# Theory

## Forward-Propagation

$$
X \rightarrow Z=WX+b_1 \rightarrow H=\sigma(Z) \rightarrow U = CH + b_2\rightarrow S=F_{softmax}(U) \rightarrow \rho(S, y) = \log S_y,
$$
where $S_y=\frac{\exp(U_y)}{\sum_{j=0}^{K-1}\exp(U_j)}$ is the y-th element of the $S$ and $U_y$ is the y-th element of the $U$.

## Backward-Propagation

$$
\frac{\partial \rho}{\partial U_t} =  
\begin{cases}
S_t(U), & t\neq y \\
1- S_t(U). & t = y
\end{cases}
\Longrightarrow
\frac{\partial \rho}{\partial U} = e_y - S(U), 
$$

where $e_y$ is the unit vector, which y-th coordinate equals to 1 and 0 elsewhere. 

\begin{align*}
& \frac{\partial \rho}{\partial b_2} = \frac{\partial \rho}{\partial U}\frac{\partial U}{\partial b_2} = e_y - S(U) \\
& \frac{\partial \rho}{\partial C} = \frac{\partial \rho}{\partial U}\frac{\partial U}{\partial C} = (e_y - S(U))H^T \\
& \frac{\partial \rho}{\partial H} = \frac{\partial \rho}{\partial U}\frac{\partial U}{\partial H} = C^T\frac{\partial \rho}{\partial U} =C^T(e_y - S(U)) \\
& \frac{\partial \rho}{\partial b_1} = \frac{\partial \rho}{\partial H}\frac{\partial H}{\partial Z}\frac{\partial Z}{\partial b_1} = \frac{\partial \rho}{\partial H} \odot \sigma'(Z)\\
& \frac{\partial \rho}{\partial W} =  \big(\frac{\partial \rho}{\partial H} \odot \sigma'(Z)\big)X^T
\end{align*}

## Algorithm
Mini-Batch Stochastic gradient algorithm for updating $\theta = \{W, b_1, C, b_2\}$:
* Step1: Specify batch_size $M$, activation function $\sigma(z)$, and initialize $W^{(0)}, b_1^{(0)}, C^{(0)}, b_2^{(0)}$;
* Step2: At iteration $t$:
    * a.

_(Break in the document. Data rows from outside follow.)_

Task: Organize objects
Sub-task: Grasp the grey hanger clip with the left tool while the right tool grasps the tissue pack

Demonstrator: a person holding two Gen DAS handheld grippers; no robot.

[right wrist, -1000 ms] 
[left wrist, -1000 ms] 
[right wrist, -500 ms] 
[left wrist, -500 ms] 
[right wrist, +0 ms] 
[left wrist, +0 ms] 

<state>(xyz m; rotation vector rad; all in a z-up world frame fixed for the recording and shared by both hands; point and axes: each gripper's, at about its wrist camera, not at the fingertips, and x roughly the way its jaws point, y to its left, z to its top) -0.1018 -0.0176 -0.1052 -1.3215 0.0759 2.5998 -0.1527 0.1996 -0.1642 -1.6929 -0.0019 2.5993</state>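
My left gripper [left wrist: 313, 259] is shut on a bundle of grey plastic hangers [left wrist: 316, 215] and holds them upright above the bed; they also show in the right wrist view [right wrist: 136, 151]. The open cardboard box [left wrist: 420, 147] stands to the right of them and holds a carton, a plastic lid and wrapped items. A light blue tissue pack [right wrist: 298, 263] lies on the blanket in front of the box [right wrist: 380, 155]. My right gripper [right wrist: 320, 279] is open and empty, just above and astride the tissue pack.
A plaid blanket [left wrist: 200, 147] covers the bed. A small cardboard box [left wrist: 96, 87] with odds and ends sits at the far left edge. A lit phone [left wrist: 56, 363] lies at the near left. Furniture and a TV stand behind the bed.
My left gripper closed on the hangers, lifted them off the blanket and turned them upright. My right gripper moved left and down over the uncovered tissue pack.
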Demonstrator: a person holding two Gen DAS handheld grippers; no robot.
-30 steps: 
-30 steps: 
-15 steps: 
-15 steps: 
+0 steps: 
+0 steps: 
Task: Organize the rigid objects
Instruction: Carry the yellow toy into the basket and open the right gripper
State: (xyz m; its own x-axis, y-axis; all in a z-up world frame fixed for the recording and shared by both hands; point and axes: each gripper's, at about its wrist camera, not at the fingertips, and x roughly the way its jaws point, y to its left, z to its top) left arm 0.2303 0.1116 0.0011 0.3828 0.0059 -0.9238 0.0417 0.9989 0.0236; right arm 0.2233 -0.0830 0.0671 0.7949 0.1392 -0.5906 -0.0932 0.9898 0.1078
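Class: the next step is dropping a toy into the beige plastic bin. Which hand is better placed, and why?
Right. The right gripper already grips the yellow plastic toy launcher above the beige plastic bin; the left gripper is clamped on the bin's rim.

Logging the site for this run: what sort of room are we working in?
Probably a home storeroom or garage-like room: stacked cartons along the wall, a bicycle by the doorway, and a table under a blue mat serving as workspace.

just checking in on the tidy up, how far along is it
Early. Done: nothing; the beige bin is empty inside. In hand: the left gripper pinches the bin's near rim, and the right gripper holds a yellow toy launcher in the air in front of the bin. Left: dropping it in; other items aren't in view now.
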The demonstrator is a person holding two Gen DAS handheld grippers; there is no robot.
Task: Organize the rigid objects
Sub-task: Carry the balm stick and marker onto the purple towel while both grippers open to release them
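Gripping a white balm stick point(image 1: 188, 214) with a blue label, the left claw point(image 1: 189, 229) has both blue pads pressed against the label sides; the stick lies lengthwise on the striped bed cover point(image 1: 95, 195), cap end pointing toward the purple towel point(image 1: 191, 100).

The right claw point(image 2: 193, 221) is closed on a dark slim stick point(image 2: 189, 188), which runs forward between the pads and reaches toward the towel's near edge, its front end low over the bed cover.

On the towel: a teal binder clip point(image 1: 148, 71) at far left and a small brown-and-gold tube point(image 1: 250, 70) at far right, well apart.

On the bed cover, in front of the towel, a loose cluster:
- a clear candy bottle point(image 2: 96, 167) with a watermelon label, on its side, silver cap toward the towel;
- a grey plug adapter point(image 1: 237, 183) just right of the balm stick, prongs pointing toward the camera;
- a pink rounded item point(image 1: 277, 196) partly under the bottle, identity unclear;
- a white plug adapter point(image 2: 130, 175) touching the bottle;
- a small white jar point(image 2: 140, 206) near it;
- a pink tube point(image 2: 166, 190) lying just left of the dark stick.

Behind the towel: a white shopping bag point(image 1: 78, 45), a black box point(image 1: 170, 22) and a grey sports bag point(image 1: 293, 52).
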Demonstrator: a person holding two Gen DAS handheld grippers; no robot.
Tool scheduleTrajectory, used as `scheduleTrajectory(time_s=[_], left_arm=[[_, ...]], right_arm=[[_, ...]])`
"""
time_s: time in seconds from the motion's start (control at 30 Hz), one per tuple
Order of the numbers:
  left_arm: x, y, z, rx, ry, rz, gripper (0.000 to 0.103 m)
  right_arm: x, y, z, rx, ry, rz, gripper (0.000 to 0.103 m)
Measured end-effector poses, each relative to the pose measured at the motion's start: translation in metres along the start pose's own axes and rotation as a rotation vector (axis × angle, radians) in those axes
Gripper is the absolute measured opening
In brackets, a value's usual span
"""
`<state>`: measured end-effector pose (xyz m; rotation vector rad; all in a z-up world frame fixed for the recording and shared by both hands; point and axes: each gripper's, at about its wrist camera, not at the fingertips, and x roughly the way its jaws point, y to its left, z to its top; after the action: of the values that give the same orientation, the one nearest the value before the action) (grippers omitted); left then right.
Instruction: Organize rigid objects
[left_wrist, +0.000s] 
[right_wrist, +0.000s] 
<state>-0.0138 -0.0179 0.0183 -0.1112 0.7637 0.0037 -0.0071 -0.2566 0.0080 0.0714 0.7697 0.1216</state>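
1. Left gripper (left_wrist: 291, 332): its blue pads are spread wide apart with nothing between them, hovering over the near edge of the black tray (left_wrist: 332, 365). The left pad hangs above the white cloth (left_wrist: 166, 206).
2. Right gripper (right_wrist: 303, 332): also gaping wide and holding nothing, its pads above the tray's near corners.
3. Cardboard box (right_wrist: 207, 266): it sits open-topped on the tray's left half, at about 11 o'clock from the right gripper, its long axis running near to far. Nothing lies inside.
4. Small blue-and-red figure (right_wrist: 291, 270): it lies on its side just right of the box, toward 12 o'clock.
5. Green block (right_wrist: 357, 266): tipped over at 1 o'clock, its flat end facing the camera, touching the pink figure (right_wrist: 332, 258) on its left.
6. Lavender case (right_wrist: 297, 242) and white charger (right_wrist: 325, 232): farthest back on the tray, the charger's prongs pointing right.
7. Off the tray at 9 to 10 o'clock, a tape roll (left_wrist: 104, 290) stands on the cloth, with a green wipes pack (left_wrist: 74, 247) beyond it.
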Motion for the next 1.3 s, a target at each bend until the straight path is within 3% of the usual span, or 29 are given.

Select $M$ data samples $\{X^{(t,m)},y^{(t,m)}\}_{m=1}^M$ uniform at random from the full dataset $\{X^{(n)},y^{(n)}\}_{n=1}^N$ 
    * b. Compute forward-propagation:
        * $Z^{(t,m)}=W^{(t)}X^{(t,m)}+b_1^{(t)}$
        * $H^{(t,m)}=\sigma(Z^{(t,m)})$
        * $U^{(t,m)} = C^{(t)}H^{(t,m)} + b_2^{(t)}$
        * $S^{(t,m)}=F_{softmax}(U^{(t,m)})$
    * c. Compute backward-propagation:
        * $\frac{\partial \rho}{\partial b_2} = \frac{1}{M}\sum_{m=1}^M e_{y^{(t,m)}} - S^{(t,m)}$ 
        * $\frac{\partial \rho}{\partial C} =   \frac{1}{M}\sum_{m=1}^M  (e_{y^{(t,m)}}  - S^{(t,m)}){H^{(t,m)}}^T$
        * $\frac{\partial \rho}{\partial H} = \frac{1}{M}\sum_{m=1}^M C^T(e_{y^{(t,m)}} - S^{(t,m)})$
        * $\frac{\partial \rho}{\partial b_1} = \frac{1}{M}\sum_{m=1}^M \frac{\partial \rho}{\partial H} \odot \sigma'(Z^{(t,m)})$
        * $\frac{\partial \rho}{\partial W} =  \frac{1}{M}\sum_{m=1}^M \big(\frac{\partial \rho}{\partial H} \odot \sigma'(Z^{(t,m)})\big){X^{(t,m)}}^T$
    * Given learning rate $\eta_t$, update parameters as follows:
        * $b_2^{(t+1)}) \leftarrow b_2^{(t)}) + \eta_t \frac{\partial \rho}{\partial b_2}$
        * $C^{(t+1)}) \leftarrow C^{(t)}) + \eta_t \frac{\partial \rho}{\partial C}$
        * $b_1^{(t+1)}) \leftarrow b_1^{(t)}) + \eta_t \frac{\partial \rho}{\partial b_1}$
        * $W^{(t+1)}) \leftarrow W^{(t)}) + \eta_t \frac{\partial \rho}{\partial W}$
* Step3: Repeat Step2 until some convergence criteria is met.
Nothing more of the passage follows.